A medida que Damasco, con ayuda de tropas y pertrechos rusos, fue recuperando terreno, también se propuso que Idlib volviera a control sirio. Mientras tanto, Erdogan se lanzó a jugar también en el tablero libio, apoyando a las autoridades del Gobierno de Acuerdo Nacional (GAN), con sede en Trípoli, las únicas reconocidas por la ONU y la OTAN. Allí el escenario es de una guerra civil tras el derrocamiento de Muammar Khadafi, en 2011, y el que mantiene la ofensiva militar en contra de ese esquema de poder es el general Jalifa Haftar.
En enero pasado, los líderes de Turquía, Rusia, EE UU, Alemania, Italia y Francia acordaron en una cumbre en Berlín un compromiso para pacificar al país norafricano. El que, hasta hace nueve años, vivía pacíficamente, hasta que la OTAN aceleró una invasión para sacar del poder a Khadafi. El gobierno de Obama jugaba detrás de escena.
En esas semanas, Erdogan fue particularmente activo en Libia, al igual que Vladimir Putin, que llamó a Moscú a los actores centrales de ese conflicto: Haftar, como jefe del Ejército Nacional Linio, y Fayed al Sarraj, como titular del GAN. No hubo arreglo, como tampoco lo hubo en Berlín, de modo que la situación sigue al rojo vivo y Haftar –hombre que vivió casi dos décadas en Virginia, EE UU, muy cerca de la sede de la CIA– se muestra reacio a cualquier trato.
Como sea, Putin y Erdogan, hasta no hace mucho disfrutando de un idilio, se fueron distanciando por la negativa al retiro turco de Idlib, donde el avance del Ejército Sirio incrementó la tensión. Al Assad teme –con bastante realismo– que el plan de Erdogan sea anexionar ese territorio definitivamente.
Esta semana, el presidente turco acusó a Moscú y a Damasco de auspiciar una masacre de civiles, algo que tanto Putin como Al Assad negaron rotundamente. Ankara dio un ultimátum para que las tropas sirias cesen su avance, algo difícil ya que es un territorio propio del que habían perdido control a manos de los yihadistas.
Erdogan y Putin mantuvieron una conversación telefónica en la que el ruso le pidió que baje algunos decibeles. Parece no haberlo logrado. La respuesta de reconocer y condenar el genocidio armenio tomó a Erdogan por sorpresa.
La ONU asegura que en dos meses hay 800 mil desplazados
La ofensiva de las tropas del gobierno de Bachar al Assad –apoyadas por el ejército ruso– contra el último bastión dominado por los yihadistas y los rebeldes en el noroeste sirio ha provocado la huida de más de 800 mil personas desde diciembre, aseguró un comunicado de Naciones Unidas.
«De las más de 800 mil personas que han sido desplazadas en el noroeste de Siria desde el 1 de diciembre de 2019 al 12 de febrero de 2020, cerca del 60% son menores», declaró la Oficina de Coordinación de Asuntos Humanitarios de la ONU (OCHA).
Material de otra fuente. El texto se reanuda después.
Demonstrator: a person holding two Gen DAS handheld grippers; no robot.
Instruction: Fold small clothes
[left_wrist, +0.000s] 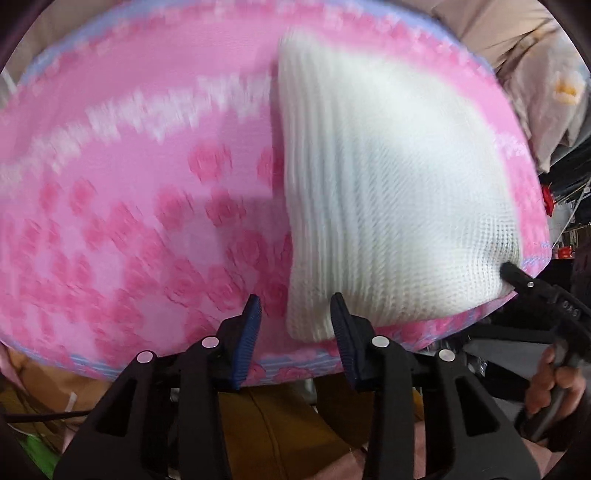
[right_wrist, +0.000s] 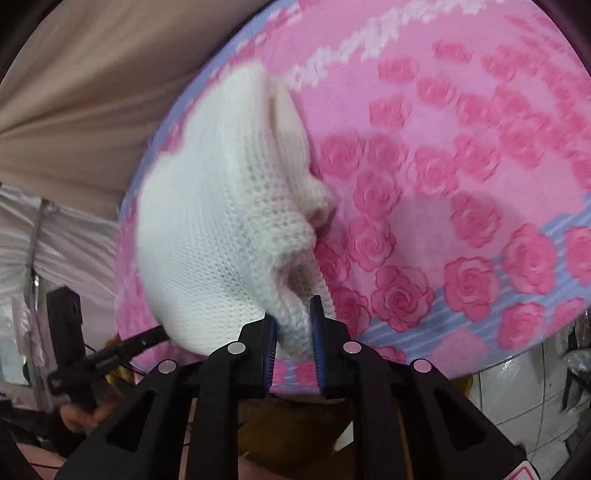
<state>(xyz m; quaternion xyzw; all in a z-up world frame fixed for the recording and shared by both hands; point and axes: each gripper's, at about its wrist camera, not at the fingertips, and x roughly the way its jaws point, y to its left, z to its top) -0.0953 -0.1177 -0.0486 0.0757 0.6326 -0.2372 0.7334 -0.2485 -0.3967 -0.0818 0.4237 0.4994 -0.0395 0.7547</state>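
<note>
My right claw looks clamped on knit near corner, blurry tho. Left claw apart, knit's other corner between fingers; knit runs away from both on mat

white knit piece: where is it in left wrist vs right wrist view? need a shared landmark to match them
Left wrist: white knit garment fills centre-right, its near corner between the left gripper's open jaws.
Right wrist: same garment sits left of centre, its near edge between the right gripper's jaws.
Shared landmark: pink rose-print cloth underneath.
</note>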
«Las personas que viven en el noroeste están atravesando una de las peores crisis desde el inicio de la guerra en Siria» en 2011, afirmó.
La provincia de Idlib (en el noroeste), así como áreas de cercanas de Alepo, Hama y Latakia, constituyen el último reducto dominado en parte por los yihadistas y los grupos insurgentes en ese país.
Sólo entre el 9 y el 12 de febrero, cerca de 142 mil personas fueron desplazadas por los combates, según la OCHA. Unas 82 mil duermen al aire libre, en medio de una ola de frío que deja nevadas y temperaturas por debajo de los 0° C, lo que hace temer una nueva catástrofe humanitaria.
La región de Idlib cuenta habitualmente con tres millones de habitantes, de los cuales la mayoría son desplazados de otras zonas de Siria reconquistadas por Damasco. Varias ONG han pedido un alto el fuego inmediato entre los beligerantes para poder proporcionar ayuda humanitaria urgente a los desplazados. Numerosos hospitales, clínicas y otros establecimientos médicos tuvieron que suspender sus actividades por la violencia.